• [AVAILABLE RECORDS]
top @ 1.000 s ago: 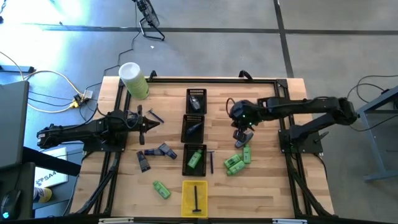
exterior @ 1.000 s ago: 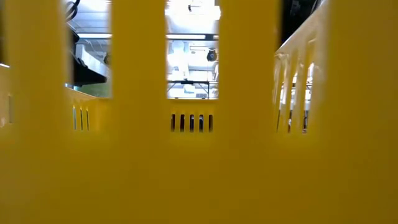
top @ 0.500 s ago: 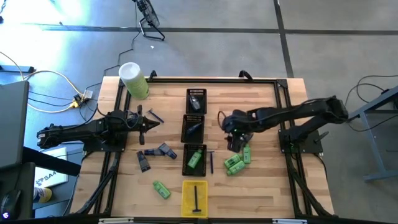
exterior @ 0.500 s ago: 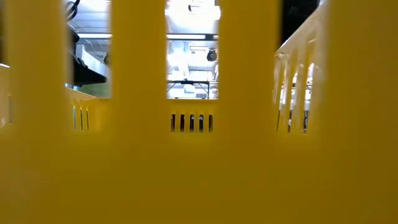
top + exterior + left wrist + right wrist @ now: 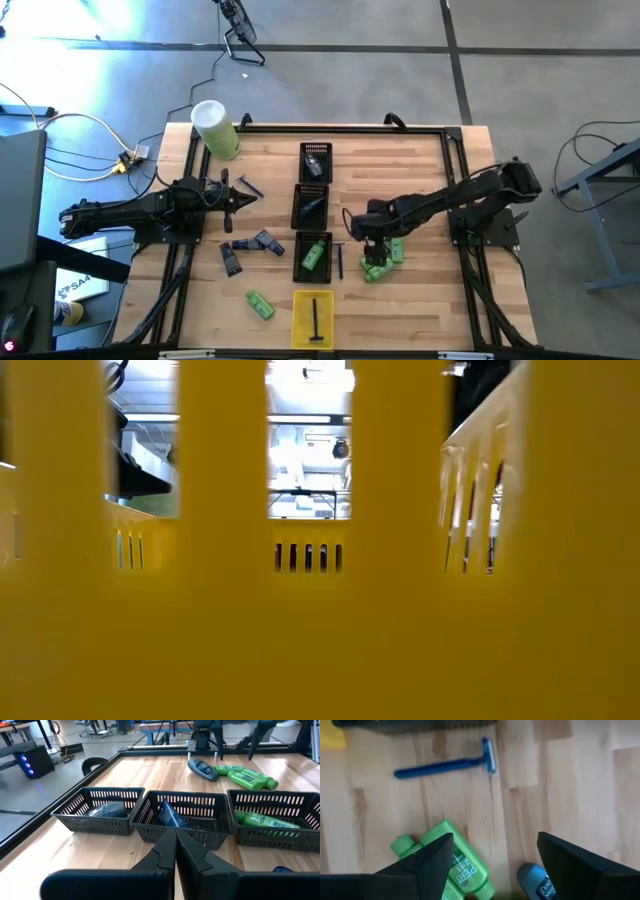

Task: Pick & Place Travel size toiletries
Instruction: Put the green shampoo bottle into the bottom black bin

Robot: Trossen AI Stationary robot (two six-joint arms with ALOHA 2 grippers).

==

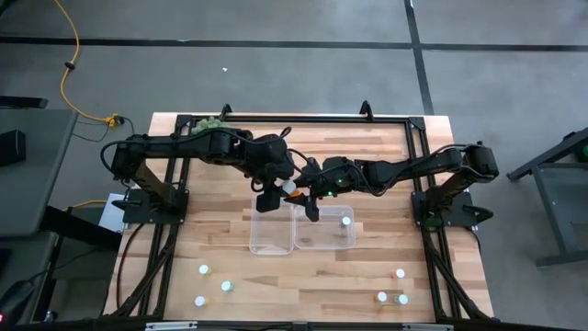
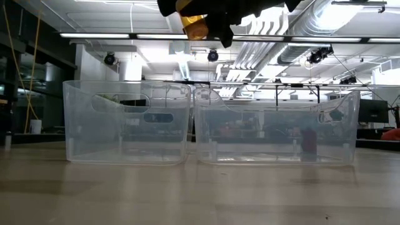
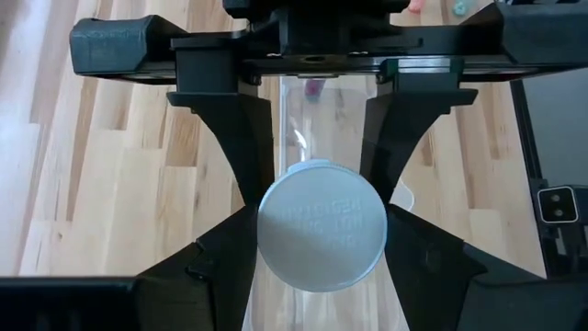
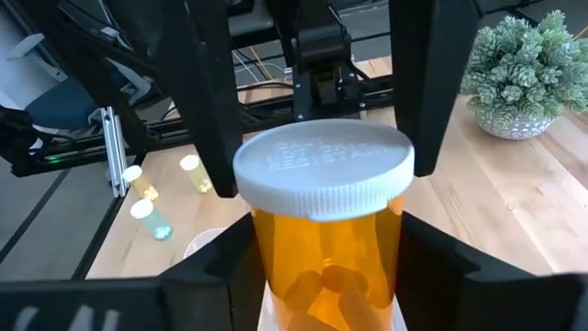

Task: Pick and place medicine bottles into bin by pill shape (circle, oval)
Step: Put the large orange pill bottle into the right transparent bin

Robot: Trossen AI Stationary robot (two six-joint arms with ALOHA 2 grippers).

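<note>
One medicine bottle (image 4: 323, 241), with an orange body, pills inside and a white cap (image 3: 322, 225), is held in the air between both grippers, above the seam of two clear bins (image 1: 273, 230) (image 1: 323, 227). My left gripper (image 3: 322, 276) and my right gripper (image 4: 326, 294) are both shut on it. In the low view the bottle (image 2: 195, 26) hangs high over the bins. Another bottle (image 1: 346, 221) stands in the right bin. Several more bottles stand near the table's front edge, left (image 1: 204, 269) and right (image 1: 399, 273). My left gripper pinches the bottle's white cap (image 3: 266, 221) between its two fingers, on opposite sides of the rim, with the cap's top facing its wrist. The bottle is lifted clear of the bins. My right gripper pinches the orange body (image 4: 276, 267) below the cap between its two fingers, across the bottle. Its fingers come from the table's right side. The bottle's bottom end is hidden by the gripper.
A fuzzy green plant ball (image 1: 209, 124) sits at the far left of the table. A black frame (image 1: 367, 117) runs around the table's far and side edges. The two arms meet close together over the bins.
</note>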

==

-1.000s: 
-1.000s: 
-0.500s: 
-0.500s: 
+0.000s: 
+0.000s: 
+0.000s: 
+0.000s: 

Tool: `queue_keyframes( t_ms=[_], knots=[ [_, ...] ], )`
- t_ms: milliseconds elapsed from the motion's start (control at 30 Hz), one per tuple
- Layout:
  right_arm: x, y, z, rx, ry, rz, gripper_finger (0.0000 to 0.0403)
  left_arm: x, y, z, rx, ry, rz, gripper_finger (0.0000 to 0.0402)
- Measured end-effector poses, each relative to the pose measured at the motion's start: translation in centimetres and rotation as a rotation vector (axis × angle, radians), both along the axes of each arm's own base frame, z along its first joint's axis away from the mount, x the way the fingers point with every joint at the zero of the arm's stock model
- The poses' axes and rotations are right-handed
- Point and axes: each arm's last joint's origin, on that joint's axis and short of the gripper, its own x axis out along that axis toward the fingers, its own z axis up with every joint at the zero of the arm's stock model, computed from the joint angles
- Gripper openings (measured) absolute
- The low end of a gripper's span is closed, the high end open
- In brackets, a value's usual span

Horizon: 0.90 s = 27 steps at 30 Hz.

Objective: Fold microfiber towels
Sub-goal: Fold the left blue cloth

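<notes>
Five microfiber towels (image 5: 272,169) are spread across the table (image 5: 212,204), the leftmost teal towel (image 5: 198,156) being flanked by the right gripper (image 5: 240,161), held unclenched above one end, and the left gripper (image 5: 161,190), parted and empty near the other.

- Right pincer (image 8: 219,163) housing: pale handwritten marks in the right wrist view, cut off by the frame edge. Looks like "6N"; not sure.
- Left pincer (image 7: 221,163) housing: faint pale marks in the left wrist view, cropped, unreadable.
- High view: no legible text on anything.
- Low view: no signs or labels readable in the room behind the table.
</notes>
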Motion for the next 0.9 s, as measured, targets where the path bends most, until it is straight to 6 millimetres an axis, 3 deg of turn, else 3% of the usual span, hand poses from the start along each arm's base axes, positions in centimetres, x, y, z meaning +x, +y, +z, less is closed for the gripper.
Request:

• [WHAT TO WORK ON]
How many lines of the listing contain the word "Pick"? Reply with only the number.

• [SOLVED PROBLEM]
2